The author of ‘Levant: Splendour and Catastrophe on the Mediterranean’ argued that the cities of the Levant were never closed cultural ghettos but rather melting pots that contained many different cultures from Europe and the Mediterranean. According to Mansel, the people at these three ports showed a rare ability to learn new languages and to switch between identities. For instance, Smyrna had more than 10 common languages including Arabic, Turkish and French. The impact of French, the language of business, is evident in its modern Turkish; over 5,000 French words entered the Turkish language, according to Mansel.
“We think of identity in a fixed way, but we all have many different identities that vary and differ. The inhabitants of the Levantine cities freely switched between their different identities. Muslims, Christians and Jews were able to live together in a great harmony. Tolerance was the general rule in the Levant at the time Europe was excluding Jews. It was legal to build a synagogue beside a mosque or a church [in the Levant],” said Mansel.

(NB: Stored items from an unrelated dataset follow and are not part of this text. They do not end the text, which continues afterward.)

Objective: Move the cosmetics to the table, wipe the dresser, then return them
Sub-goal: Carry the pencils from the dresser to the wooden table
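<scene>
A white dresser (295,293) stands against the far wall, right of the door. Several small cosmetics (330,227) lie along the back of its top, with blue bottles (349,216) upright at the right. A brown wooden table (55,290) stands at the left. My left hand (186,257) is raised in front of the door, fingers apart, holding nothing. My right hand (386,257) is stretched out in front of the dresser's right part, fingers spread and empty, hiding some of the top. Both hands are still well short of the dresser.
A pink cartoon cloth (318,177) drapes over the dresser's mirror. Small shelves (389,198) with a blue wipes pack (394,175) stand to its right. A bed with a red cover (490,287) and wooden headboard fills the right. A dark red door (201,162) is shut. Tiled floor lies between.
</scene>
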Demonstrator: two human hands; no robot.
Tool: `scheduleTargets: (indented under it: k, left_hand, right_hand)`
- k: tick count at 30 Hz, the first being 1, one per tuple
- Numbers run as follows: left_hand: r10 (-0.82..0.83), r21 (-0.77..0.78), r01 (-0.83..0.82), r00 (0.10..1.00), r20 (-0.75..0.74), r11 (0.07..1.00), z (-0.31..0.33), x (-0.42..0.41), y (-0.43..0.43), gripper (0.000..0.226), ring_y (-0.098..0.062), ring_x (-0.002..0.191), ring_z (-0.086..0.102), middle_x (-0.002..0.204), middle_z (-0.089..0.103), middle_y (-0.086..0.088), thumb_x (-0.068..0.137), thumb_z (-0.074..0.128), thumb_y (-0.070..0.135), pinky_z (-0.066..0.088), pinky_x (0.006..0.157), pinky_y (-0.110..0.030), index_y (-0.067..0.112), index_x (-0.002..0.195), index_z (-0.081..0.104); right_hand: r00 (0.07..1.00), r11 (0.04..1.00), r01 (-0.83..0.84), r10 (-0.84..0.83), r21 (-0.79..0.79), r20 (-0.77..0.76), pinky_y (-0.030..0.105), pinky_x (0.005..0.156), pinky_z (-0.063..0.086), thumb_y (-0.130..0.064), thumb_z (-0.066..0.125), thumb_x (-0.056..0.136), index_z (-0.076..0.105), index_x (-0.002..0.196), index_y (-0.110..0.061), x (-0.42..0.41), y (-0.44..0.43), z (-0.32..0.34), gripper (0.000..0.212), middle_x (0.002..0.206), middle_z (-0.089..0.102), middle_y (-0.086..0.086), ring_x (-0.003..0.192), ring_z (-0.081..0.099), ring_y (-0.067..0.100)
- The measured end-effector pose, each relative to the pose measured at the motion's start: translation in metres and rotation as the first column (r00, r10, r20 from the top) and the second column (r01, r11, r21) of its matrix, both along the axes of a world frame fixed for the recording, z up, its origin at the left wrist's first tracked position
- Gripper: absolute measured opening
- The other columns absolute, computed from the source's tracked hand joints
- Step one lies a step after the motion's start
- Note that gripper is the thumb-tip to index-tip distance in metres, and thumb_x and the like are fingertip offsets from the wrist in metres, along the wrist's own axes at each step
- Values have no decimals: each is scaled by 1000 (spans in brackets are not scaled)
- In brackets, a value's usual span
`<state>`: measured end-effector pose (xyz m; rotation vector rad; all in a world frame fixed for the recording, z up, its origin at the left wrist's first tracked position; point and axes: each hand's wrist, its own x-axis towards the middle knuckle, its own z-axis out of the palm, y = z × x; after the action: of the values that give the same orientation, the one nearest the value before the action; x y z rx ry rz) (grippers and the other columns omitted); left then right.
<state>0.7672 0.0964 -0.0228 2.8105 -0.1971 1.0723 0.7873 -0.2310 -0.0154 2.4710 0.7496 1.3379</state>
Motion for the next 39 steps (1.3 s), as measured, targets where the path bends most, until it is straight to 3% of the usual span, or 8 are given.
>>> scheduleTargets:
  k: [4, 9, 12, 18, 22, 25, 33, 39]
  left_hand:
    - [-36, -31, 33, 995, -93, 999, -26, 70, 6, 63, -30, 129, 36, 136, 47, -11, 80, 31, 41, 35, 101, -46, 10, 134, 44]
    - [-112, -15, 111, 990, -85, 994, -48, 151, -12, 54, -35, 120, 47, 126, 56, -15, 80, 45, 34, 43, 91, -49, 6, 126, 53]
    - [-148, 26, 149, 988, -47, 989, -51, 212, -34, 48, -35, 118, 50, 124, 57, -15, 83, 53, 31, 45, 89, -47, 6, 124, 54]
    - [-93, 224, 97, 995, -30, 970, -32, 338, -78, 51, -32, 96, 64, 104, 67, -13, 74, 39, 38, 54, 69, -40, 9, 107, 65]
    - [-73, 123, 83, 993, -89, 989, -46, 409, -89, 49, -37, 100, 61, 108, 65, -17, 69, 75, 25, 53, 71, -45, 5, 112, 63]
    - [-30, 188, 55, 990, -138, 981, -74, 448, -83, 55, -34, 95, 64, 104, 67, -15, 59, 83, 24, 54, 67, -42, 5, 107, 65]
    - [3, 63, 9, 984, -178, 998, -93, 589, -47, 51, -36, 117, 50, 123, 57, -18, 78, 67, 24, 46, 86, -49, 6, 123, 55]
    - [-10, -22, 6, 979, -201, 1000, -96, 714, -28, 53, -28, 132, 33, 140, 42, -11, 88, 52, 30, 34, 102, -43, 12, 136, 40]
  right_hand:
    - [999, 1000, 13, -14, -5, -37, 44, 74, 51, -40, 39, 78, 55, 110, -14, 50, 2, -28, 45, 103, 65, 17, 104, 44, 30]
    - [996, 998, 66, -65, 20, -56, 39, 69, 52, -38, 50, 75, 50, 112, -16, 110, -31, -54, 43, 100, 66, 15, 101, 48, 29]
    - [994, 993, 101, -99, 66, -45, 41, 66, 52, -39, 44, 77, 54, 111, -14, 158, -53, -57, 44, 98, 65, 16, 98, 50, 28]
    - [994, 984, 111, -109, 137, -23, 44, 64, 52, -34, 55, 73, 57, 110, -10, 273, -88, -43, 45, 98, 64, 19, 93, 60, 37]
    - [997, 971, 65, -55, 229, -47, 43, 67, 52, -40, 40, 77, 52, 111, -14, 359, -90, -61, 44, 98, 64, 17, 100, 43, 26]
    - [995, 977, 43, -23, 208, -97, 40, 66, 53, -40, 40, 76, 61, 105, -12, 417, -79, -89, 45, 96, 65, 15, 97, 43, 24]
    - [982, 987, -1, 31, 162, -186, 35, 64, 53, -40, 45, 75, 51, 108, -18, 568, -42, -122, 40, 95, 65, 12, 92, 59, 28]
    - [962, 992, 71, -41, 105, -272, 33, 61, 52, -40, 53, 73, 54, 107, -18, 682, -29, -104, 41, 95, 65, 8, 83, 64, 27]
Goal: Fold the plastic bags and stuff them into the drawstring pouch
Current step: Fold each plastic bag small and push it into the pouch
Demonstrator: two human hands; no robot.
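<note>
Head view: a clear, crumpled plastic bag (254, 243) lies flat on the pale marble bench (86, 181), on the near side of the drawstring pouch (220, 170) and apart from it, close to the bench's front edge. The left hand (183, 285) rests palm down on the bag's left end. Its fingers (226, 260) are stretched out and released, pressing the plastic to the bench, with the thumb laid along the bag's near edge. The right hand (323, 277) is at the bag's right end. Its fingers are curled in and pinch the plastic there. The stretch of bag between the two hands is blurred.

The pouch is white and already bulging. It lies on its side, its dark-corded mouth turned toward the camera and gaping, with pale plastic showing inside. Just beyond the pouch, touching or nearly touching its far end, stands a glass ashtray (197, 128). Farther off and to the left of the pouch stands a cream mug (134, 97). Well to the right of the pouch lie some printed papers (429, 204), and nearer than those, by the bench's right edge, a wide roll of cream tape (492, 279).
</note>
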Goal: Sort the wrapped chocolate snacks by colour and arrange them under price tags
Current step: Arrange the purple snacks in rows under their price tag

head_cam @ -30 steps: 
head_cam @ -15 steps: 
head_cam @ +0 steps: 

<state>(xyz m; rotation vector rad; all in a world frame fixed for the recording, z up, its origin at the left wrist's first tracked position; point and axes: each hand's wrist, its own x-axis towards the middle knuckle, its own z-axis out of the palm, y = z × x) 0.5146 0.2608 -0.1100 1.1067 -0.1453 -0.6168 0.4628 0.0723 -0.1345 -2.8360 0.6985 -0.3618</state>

The author of ‘Louis XVIII’ also discussed the commercial features of the three cities, which were well integrated into the European economic system and connected to the wealth centres of the ancient world. Alexandria was the third port in the Mediterranean and its bourse was the largest stock exchange outside Europe. Smyrna was one of the biggest ports in the Levant at that time.
According to Mansel, Hong Kong and Dubai play this role in the current period.
The three cities flourished and were a great example of cosmopolitan culture, with foreign schools and universities like Victoria College in Alexandria and the American University in Beirut playing a major role in the modernisation of the cities. But the cities have another common feature, according to Mansel: vulnerability.
Mansel described the Levantine sea ports cities as Titanics heading to catastrophe, as the golden age of cosmopolitanism in all three cities ended dramatically. The great fire raged for nine days in Smyrna, leaving only ashes. Beirut was lacerated by civil war. Alexandria was bombarded by the British for three days in 1882, and burned for another three days. The city was not destroyed, but its cosmopolitan nature and remarkable architecture was not to last.